Verteidigungsministerin Ursula von der Leyen (CDU) nimmt die Sorgen über den Ausrüstungsstand der Bundeswehr mit in den Nordirak. Daheim lässt die Mängelliste der Inspekteure die Kritik an der Beschaffungspolitik des Ministeriums anschwellen.

Politik: Matthias Schiermeyer (ms)

Stuttgart - Immerhin, Verteidigungsministerin Ursula von der Leyen (CDU) ist am Donnerstag um 11.50 Uhr Ortszeit ohne technische Probleme in die Kurden-Hauptstadt Erbil gelangt. Dort sprach sie mit Kurdenpräsident Massud Barsani, der ihr sogleich seine Kritik unterbreitete: Qualität und Anzahl der an die kurdische Peschmerga-Armee gelieferten Waffen könnten noch besser sein, sagte er.

 

Eigentlich wollte von der Leyen die Waffenausbildung kurdischer Kämpfer durch die Bundeswehr beobachten. Daraus wurde nichts: Die Lieferung der Bundeswehr – 25 Tonnen Fracht inklusive Panzerfäusten, Maschinengewehren und Sturmgewehren – war zu dem Zeitpunkt noch längst nicht eingetroffen. Erst in der Nacht zu Donnerstag war die dafür eingesetzte niederländische Maschine in Leipzig gestartet – wegen einer technischen Panne deutlich verspätet. Die sieben Soldaten zur Waffeneinweisung saßen da noch immer im bulgarischen Burgas fest. Sie konnten erst am Donnerstagnachmittag Richtung Nordirak starten.
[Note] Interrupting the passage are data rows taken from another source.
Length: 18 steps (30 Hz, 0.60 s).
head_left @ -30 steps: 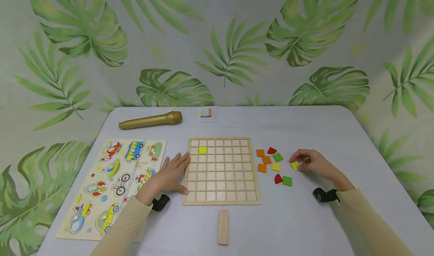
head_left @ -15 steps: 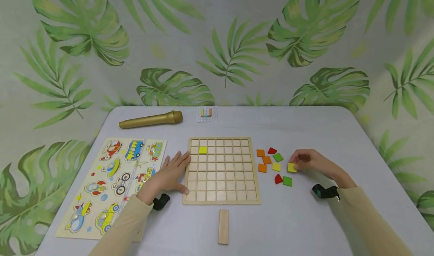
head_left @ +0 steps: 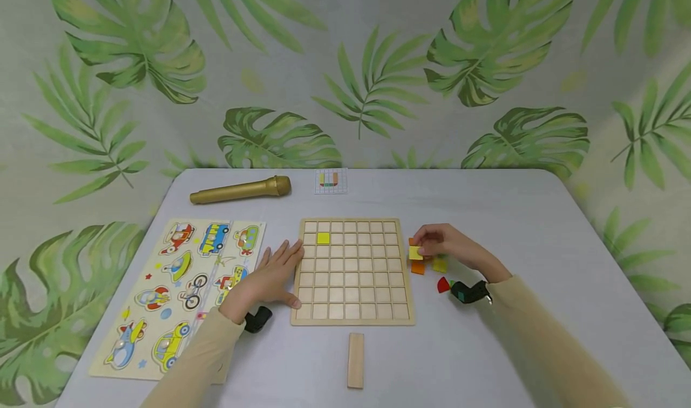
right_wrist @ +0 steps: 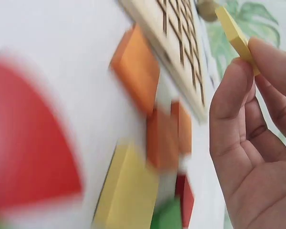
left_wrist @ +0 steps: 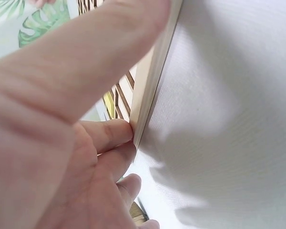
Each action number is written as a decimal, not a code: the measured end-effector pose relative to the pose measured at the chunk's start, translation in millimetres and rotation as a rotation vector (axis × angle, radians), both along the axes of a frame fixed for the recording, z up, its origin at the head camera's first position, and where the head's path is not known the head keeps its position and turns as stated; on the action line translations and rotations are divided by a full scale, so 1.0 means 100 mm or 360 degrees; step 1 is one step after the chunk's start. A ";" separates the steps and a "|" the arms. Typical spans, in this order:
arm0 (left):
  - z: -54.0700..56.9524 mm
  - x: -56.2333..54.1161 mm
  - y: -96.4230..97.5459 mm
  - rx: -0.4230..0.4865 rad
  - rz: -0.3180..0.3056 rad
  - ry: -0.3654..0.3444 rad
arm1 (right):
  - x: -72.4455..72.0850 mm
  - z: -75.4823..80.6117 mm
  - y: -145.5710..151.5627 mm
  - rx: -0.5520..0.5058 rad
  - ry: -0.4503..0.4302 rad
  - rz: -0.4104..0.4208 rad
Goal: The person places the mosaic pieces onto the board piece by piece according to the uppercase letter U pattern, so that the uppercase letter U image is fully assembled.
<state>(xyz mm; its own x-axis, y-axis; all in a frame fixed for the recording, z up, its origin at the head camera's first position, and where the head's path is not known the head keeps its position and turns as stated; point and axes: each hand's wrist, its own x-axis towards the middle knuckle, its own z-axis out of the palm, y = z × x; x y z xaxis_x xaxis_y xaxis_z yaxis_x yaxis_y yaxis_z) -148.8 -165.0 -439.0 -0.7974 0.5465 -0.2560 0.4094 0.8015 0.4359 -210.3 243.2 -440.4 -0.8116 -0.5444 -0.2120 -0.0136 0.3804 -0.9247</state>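
Observation:
My right hand [head_left: 444, 244] pinches a yellow square tile [right_wrist: 233, 36] between thumb and fingertip, in the air over the loose tiles. Those lie right of a wooden grid board [head_left: 344, 322]: orange tiles [right_wrist: 137, 69], a yellow tile [right_wrist: 128, 191], green ones and red quarter-round pieces [right_wrist: 31, 138], partly covered by the hand in the head view. One yellow tile [head_left: 323, 238] sits in a cell near the board's upper left. My left hand [head_left: 272, 279] rests along the board's left edge, thumb and fingers spread, fingertips touching the frame in the left wrist view.
A picture puzzle board [head_left: 156, 264] with vehicles lies at the left, partly under the left forearm. At the back are a gold microphone [head_left: 240, 190] and a small pattern card [head_left: 331, 181]. A plain wooden block [head_left: 355, 360] lies in front of the grid board.
My right hand has carried the yellow tile leftward from the right of the loose pieces to near the board's right edge. The left hand has stayed in place.

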 end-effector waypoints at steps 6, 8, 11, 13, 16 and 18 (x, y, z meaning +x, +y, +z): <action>0.00 -0.01 0.01 -0.0002 0.0014 -0.0001 | -0.10 0.01 -0.52 -0.0080 0.0059 0.0112; 0.00 -0.01 0.01 0.0001 0.0020 -0.0003 | -0.13 0.00 -0.68 -0.0079 0.0095 0.0139; 0.00 -0.02 0.01 0.0004 0.0029 -0.0007 | -0.18 -0.04 -0.88 -0.0068 0.0157 0.0184; 0.00 -0.02 0.01 0.0000 0.0033 -0.0011 | -0.21 -0.06 -1.00 -0.0076 0.0183 0.0208; 0.00 -0.02 0.01 -0.0010 0.0034 -0.0013 | -0.22 -0.06 -1.16 -0.0091 0.0227 0.0219; 0.00 -0.02 0.01 -0.0015 0.0037 -0.0016 | -0.21 -0.03 -1.27 -0.0086 0.0250 0.0205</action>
<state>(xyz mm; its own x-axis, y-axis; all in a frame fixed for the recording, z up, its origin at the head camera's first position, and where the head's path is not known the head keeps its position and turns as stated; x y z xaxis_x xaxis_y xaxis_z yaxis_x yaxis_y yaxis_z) -150.3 -163.7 -439.3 -0.8073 0.5251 -0.2694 0.3859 0.8150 0.4322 -231.6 116.0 -443.1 -0.7552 -0.6530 -0.0562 -0.2043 0.3160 -0.9265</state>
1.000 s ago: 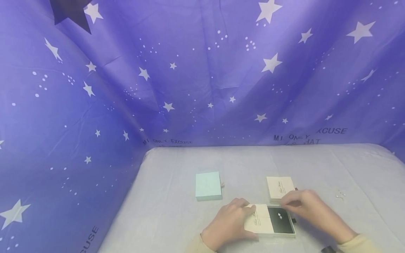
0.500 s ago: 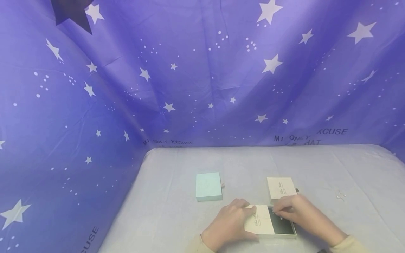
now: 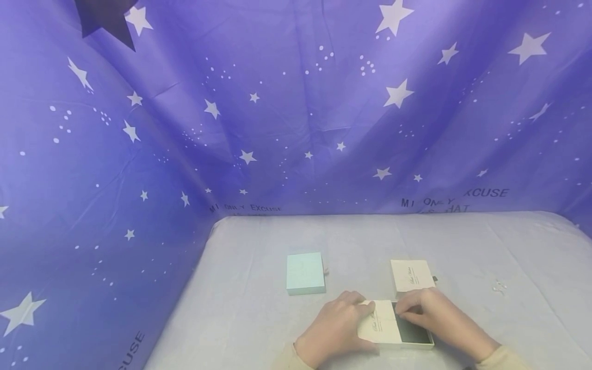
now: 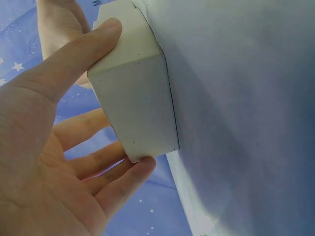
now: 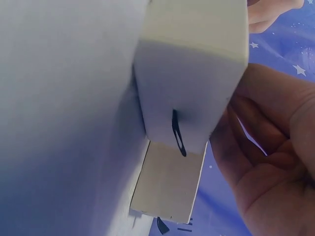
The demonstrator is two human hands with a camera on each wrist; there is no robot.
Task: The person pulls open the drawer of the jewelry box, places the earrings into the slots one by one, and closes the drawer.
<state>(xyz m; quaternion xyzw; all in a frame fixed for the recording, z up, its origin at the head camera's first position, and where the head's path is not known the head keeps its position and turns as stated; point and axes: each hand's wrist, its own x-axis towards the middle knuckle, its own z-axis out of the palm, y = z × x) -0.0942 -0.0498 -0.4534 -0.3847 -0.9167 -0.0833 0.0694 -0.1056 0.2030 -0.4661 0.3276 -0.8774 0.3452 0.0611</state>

Die Pannen begleiten die Ministerin somit in den Nordirak. Erst am Vortag hatte die Bundeswehrführung im Verteidigungsausschuss den technischen Notstand der Truppe offengelegt. Der Wehrbeauftragte Hellmut Königshaus (FDP) attestierte der Bundeswehr sogleich mangelnde Einsatzbereitschaft. Gerade in Bereichen, in denen sie gerne ihre Dienste anbiete, wie beim Lufttransport oder beim Sanitätsdienst, seien die Soldaten komplett überlastet und das Gerät könne kaum noch gewartet werden. Das sei ein hausgemachtes Problem: „Früher hat sich die Bundeswehr für einen neuen Hubschrauber gleich die Ersatzteile mitliefern lassen“, analysiert Königshaus. Da sei man beim Kauf bereit gewesen, die gleiche Summe für Ersatzteile und Ausbildung aufzuwenden. „Das hat man heute bis auf zehn Prozent zurückgefahren.“

Von der Leyen macht die Industrie verantwortlich

Die Schuld für betagtes und daher anfälliges Gerät hatte von der Leyen am Vortag der Industrie zugeschoben, die die Bestellungen mit „einigen Jahren Verspätung“ ausliefere. Gemeint ist beispielsweise der Großraumtransporter A400M, der von November an endlich eingeführt werden soll, um die Transall abzulösen. Nicht einmal mehr die Hälfte dieser Lastenesel ist noch flugbereit. Die Mängelliste, die die Inspekteure von Heer, Luftwaffe und Marine präsentiert hatten, gibt detaillierte Auskunft über den Zustand der Geräte. Darunter finden sich bekannte Sorgenfälle wie der Eurofighter. Laut der Liste sind 42 von 109 Kampfjets einsatzbereit; auf Nachfrage erfuhren die Verteidigungsexperten aber, dass nur acht Eurofighter in der höchst verfügbaren Konfiguration genutzt werden.

Die Inspekteure hatten den jeweiligen Stand mit Ampelpunkten versehen: Ein Rot als Signal für „Einsatzbereitschaft nicht gegeben“ erhalten nur wenige Systeme – etwa der Radpanzer Boxer, der doch relativ neu ist, aber in Afghanistan auch intensiv eingesetzt wurde. 180 Boxer sind ausgeliefert – 110 befinden sich schon in der Instandsetzung. Der rote Punkte soll allerdings auch signalisieren: Die Bundeswehr hätte gerne noch 130 weitere Boxer.

Im Fokus steht vor allem das Fluggerät: Auch bei den Helikoptern Tiger und NH 90 ist die Einsatzfähigkeit stark eingeschränkt. Die Marinehubschrauber Sea King und Sea Lynx werden vor allem zur Piratenbekämpfung vor dem Horn von Afrika benötigt. Praktisch muss die vor Tagen gen Somalia ausgelaufene Fregatte Lübeck vorerst ohne ihre Helikopter auskommen – ein schweres Handicap bei dieser Mission.